Mr Smith submits that the matter currently before the Court is distinguishable from the circumstances in Minister for Immigration and Multicultural Affairs v SZGMF [2006] FCAFC 138, where that Tribunal had information that was relevant to the applicant’s circumstances. The Full Federal Court concluded that the Tribunal relied on both the general and specific information in making its decision which was adverse to that applicant. However, the Tribunal letter purported to be sent under s.424A did not refer to specific information. For this reason, the Court found that the Tribunal did not comply with its obligations under s.424A(1). Justices Branson, Finn and Bennett stated at [34]-[36]:
34. The information which the Tribunal received concerning the respondent’s letters of support included advice that those very letters were worded in such a way as to offer him support to obtain economic refugee status abroad rather than to verify any particular status within the Awami League. The information also included advice, apparently by way of explanation, that many members of the Awami League are prepared to offer ‘such documents’ on request from ‘such applicants’. Yet the purported particulars of the information provided to the respondent by the s 424A letter made no reference to the advice that his documents were worded in such a way as to offer him support to obtain economic refugee status abroad rather than to verify any particular status within the Awami League.
35. In its reasons for decision the Tribunal stated:
‘Because of the advice received by the Australian High Commission in Dhaka from a senior source within the Awami League, I am unable to give any weight to the [respondent’s letters of support].’
36. The above statement provides no basis for a finding that the Tribunal considered that only the general, and not the specific, information which it had received concerning the respondent’s letters of support would be the reason, or a part of the reason, for affirming the decision under review. It is therefore appropriate to conclude that the information which specifically related to the respondent’s letters of support was information which the Tribunal considered would be (at the least) part of the reason for affirming the decision under review. It necessarily follows that the Tribunal failed to comply with its statutory obligation under s 424A(1)(a).
Mr Smith submits that it cannot be accepted that the matters the applicant identified at [17] above was required by s.424A(1)(a). Such an obligation goes beyond the clear words of the section.

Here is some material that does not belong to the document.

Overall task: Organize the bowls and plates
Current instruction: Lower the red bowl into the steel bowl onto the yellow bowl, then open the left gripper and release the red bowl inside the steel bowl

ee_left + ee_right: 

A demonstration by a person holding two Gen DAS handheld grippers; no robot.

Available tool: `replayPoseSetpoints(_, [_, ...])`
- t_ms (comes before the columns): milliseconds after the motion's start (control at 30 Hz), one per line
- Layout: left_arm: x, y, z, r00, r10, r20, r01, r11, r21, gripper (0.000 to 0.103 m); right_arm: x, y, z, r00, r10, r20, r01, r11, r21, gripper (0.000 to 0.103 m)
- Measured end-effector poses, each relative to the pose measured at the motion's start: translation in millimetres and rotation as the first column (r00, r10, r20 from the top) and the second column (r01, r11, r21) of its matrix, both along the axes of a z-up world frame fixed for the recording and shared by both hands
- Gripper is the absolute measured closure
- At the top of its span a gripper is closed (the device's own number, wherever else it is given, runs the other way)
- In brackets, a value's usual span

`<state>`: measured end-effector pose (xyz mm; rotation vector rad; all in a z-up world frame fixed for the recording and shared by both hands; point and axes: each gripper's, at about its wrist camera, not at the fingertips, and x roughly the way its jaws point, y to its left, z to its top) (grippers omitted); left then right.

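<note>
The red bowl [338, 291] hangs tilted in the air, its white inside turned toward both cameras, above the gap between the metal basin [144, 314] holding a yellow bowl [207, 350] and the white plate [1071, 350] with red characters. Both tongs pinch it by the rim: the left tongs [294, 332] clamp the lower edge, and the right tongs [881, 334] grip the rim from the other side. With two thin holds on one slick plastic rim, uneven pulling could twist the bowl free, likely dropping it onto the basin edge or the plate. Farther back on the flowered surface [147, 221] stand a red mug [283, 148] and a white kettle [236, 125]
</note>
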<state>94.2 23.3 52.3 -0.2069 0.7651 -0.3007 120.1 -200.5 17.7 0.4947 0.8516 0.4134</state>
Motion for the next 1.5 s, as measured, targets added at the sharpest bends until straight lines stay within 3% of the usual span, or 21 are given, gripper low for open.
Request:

The information received, which is not in dispute by either side, was contained in the following document:
DFAT REPORT 00235
REPORT RELEASED TO THE RRT
9 April 2003
RRT INFORMATION REQUEST: BGD 15851
BANGLADESH: REPLY TO REQUEST BGD15857.
The contents of that report relevant to this case are as follows:
A: WE HAVE CONFIRMED THAT THE LETTER DATED 5 FEBRUARY 2003 WITH THE LETTERHEAD “BANGLADESH AWAMI LEAGUE” WAS NOT SIGNED BY SHEIK HASINA. IT IS NOT A GENUINE SIGNATURE OF SHEIK HASINA AND WAS NOT ISSUED BY HER OFFICE.(CB 336)
The letter states:
You have provided many letters claimed to be from the different Bangladesh Awami League leaders and organisations, including from Shekh Hasani (SIC) dated 5 February 2003. However, according to advice given by DFAT, Sheikh Hasina did not sign or issue the letter (DFAT Report 00235 – RRT Information Request: BGD15851, 9 April 2003) and they state that the letter you have submitted which purports to be a letter from the President and leader of the Bangladesh Awami League, endorsing your claims, is a fabrication.
This may also draw your credibility into question as well as reflect badly on the genuineness of the other material you have provided, not only from the Awami League but also from all other sources in Bangladesh including FIRs, complaints and Charge Sheets mentioned above that you have provided.
A further matter in relation to two letters was raised but this was subsequnetly ignored by the Tribunal. The s.424A letter continues:
All the above information is relevant to the review of your case because it may indicate that your claims of persecution in Bangladesh because of your claimed political opinion as an Awami League supporter or activist are not true and accordingly that you do not have a well-founded fear of serious harm amounting to persecution for a Convention reason.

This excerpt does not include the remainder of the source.